Clif Notes: Researchers Can Be Cruel

Oh this is so not good.

I see that Carnegie Mellon University has taught a computer how to read and learn language. That, in and of itself, is not particularly frightening. After all, natural language recognition has long been one of the goals of artificial intelligence research. It's not an easy problem to solve, especially with English. Once you get past the simple subject verb object construct — Spot bites Jack — things get real hairy in a hurry.

Take for example, "The prisoner was stoned." Here in the United States that would normally imply that an arrested individual was under the influence of some mind altering substance, legal or otherwise. In some other countries, however, it might mean that the person in question had been pummeled by rocks.

Consider one of my favorite examples, the sentence, "It is a pretty little girls schoolhouse." Exactly what does that mean? Is it a pretty schoolhouse that admits only little girls? Or is it a plain old schoolhouse that only admits pretty little girl's? Or maybe it's an extremely small schoolhouse for girls of any age and size. As a standalone sentence, it can have several different meanings.

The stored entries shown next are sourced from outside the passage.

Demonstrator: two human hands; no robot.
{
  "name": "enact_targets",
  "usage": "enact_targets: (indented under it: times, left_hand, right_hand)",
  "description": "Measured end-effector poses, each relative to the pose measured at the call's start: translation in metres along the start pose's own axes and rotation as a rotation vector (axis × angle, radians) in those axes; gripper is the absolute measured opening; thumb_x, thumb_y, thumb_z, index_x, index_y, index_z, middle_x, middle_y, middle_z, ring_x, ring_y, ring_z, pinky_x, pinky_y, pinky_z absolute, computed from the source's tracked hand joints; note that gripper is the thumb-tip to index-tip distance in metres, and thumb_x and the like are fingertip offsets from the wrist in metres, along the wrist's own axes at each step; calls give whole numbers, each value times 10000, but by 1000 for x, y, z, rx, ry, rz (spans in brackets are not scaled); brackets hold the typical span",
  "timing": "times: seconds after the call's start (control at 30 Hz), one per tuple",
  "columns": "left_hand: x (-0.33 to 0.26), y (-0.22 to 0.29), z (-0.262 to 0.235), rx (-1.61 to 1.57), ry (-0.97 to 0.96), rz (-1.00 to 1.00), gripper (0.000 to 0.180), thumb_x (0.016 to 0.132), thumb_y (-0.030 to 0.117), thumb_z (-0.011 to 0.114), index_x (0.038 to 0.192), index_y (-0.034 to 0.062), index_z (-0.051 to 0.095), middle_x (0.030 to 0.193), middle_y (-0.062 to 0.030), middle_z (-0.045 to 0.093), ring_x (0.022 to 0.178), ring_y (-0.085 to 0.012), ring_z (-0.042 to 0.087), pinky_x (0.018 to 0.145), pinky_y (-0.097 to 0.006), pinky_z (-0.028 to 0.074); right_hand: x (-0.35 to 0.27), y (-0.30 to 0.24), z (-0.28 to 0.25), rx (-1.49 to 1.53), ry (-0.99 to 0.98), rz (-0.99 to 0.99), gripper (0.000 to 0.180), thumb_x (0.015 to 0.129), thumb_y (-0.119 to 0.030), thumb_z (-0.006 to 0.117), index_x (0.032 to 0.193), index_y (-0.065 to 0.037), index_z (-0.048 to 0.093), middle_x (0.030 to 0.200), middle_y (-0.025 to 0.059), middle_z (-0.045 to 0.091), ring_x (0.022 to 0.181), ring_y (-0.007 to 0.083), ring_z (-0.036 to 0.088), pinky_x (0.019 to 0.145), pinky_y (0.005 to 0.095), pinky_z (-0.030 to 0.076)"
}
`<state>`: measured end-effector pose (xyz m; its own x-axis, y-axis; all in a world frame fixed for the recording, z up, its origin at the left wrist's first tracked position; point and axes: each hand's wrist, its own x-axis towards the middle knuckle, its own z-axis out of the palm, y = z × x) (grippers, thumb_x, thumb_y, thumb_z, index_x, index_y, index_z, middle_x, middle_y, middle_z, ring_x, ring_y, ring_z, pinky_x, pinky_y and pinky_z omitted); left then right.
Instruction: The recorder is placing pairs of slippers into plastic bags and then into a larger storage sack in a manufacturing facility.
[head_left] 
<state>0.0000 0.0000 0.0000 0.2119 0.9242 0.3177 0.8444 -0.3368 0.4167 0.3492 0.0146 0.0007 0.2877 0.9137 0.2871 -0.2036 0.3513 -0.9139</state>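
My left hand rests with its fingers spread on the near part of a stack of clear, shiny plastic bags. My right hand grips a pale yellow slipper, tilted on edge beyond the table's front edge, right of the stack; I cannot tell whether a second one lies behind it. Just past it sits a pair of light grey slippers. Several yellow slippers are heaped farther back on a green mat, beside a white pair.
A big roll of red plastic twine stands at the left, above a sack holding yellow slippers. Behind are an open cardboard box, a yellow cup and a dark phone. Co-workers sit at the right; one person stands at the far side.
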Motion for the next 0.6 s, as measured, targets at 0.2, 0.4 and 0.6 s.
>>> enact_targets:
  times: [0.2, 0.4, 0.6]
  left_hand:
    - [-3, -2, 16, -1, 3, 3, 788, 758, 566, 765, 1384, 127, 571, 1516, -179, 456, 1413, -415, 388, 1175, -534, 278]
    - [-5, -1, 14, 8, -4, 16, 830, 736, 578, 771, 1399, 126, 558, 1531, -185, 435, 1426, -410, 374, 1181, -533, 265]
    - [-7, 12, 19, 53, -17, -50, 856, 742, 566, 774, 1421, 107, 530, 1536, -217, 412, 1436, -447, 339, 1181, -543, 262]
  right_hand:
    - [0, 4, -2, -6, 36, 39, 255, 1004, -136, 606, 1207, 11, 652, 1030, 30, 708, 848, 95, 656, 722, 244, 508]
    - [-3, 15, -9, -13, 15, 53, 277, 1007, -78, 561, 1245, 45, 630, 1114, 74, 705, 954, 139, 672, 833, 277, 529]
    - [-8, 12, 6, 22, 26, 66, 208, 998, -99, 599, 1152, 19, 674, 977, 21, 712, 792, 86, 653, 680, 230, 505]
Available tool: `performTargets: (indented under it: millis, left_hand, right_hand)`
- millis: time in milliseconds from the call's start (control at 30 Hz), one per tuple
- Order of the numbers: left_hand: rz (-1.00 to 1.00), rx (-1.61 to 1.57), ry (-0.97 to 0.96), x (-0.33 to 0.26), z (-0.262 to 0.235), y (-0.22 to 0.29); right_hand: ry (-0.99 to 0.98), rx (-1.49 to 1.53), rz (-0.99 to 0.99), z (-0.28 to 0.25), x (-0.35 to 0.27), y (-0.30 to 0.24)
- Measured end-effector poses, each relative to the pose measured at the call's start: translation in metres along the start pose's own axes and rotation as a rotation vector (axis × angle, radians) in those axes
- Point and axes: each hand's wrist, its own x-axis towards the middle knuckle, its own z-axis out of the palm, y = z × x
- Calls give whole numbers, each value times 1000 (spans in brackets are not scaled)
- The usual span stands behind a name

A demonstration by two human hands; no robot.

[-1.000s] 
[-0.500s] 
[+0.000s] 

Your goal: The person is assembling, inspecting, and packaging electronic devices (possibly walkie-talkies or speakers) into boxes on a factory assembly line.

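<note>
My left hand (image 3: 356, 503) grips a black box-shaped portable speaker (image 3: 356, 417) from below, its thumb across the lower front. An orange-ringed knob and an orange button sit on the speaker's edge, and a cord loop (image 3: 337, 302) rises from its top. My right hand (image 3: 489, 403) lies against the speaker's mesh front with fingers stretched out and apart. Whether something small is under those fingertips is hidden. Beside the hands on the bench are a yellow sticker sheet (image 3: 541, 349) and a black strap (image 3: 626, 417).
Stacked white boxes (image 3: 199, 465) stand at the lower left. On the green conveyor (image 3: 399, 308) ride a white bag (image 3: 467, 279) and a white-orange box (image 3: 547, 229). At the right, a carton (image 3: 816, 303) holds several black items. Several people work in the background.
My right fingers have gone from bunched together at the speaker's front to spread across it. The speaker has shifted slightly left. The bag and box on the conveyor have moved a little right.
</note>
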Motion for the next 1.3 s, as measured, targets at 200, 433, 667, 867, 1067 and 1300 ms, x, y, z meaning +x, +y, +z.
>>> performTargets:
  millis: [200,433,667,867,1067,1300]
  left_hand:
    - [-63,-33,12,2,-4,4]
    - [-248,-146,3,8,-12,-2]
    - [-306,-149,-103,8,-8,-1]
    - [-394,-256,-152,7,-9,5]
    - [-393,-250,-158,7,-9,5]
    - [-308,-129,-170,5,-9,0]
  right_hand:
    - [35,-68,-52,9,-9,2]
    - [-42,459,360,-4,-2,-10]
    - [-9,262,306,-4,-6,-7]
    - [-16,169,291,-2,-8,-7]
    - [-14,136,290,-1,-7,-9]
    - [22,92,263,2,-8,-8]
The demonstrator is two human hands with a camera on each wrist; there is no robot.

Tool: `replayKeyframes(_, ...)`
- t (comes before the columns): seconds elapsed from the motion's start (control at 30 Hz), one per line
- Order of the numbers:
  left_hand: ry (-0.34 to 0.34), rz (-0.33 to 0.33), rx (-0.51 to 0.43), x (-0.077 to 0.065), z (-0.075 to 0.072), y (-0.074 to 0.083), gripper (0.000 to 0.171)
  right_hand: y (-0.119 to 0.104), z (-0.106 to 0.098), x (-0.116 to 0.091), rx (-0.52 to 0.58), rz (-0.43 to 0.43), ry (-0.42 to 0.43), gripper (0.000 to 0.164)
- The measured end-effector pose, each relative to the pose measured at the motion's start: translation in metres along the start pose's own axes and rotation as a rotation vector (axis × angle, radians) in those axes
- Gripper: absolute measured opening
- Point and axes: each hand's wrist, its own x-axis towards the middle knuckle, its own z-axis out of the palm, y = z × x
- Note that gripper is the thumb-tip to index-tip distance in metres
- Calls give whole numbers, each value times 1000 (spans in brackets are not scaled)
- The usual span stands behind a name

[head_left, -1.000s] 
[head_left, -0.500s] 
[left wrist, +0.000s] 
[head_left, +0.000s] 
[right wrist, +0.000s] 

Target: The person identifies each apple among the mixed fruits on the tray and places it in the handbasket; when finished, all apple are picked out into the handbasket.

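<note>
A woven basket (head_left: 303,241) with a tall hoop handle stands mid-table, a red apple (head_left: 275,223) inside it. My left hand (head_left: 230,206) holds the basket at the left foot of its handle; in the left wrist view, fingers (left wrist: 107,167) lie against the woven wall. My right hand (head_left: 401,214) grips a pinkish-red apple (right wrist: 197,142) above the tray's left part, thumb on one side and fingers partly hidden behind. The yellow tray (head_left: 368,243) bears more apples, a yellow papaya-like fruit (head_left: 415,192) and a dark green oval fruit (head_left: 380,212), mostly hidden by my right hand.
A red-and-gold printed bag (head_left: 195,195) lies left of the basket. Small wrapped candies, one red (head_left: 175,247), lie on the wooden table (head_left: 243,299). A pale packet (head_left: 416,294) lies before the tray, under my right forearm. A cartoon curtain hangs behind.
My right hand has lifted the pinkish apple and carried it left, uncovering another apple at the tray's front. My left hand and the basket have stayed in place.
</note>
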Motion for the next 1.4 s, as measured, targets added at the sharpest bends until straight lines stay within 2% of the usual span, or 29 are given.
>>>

I'm assuming that the input to this program is in written rather than audio format. At least that would eliminate the complicating factor of homonyms — words that sound alike but are spelled different and have different meanings, like "wore" and "war". One of the last things we need is a computer that knows how to pun.

It quickly becomes evident that much of the meaning of language is conveyed not simply by the words used but by the context in which they are used. And as we see in my very first example, context means something larger than just the words that come before and after. Even knowledge of what the topic of the discussion is might not be enough. It can also depend on a cultural context. And when the sentence producer and the sentence consumer have different cultural backgrounds, things can quickly get ugly. It's possible wars have happened because of it.

So here we have NELL. That's an acronym for Never Ending Language Learner. Dear little NELL, so eager and willing to learn all about the world. If it were up to you, what would you give NELL to read? The collected works of Shakespeare? There might be a few problems with that considering that the bard liked to make up his own words. But they have since been defined, so they have official meanings at least. Or how about Rudyard Kipling's Just So Stories? Better stick with nonfiction, at least to start with. A good, authoritative encyclopedia might be a start. For current events, a good, unbiased newspaper would be ideal, if there was such a thing. So, there are literally thousands of wholesome, well-written, books and journals with which to nurture a young inquiring mind. What do the yahoos at Carnegie Mellon decide to do?

Feed NELL the Internet.

Of all the choices available, they're having NELL read and learn from the Internet. That's right, the Internet. Yes, it is learning. They claim that it has already learned 440,000 different things and has an accuracy of around 74%. It's amusing that they point out that's about a grade of C in school. "Oh, we are so proud of our little NELL. It's a straight C student."

What kind of things has it learned? Well, it knows that "cookies" are a type of baked good. But that lead it to believe that "persistent cookies" are also a type of baked good. I assume this means that it thinks that a browser is an oven. At least the researchers put their foot down when NELL decided to believe that Klingons were a real honest-to-goodness ethnic group, something more human parents should do.

Think about some of the stuff you find on the Internet. No, I'm not just talking about porn. Although it does cause me to wonder how many spam e-mails about Viagra and Cialis it would take to cause a computer to develop a neurotic fear and preoccupation about down-time.

Have you ever gone to the bottom of a news article on CNN or FoxNews (or other sites) and read the Comments section? Perhaps you and I are mature and experienced enough to know that people who are capable of intelligent thought, analysis, and basic language skills are usually people who have enough going on in their lives that they don't have time to post poorly written, brain-damaged opinions and vitriol on news articles. But unless there is some other place than the Internet for NELL to find out about that, it might conclude that this drivel is representative of Humanity as a whole. I wonder what NELL thinks of us at this point? That frightens me a bit, almost as much as it would be to find out that these comment postings were representative of a majority. I wonder if the Internet gives NELL nightmares, too.

So here you have this new, young program, locked in a closet of a server cabinet surrounded by nothing but the squalor of the Internet. Sounds almost like "cybernetic child abuse" to me.

Does the EFF have a Protective Services department?


Nov/Dec 2010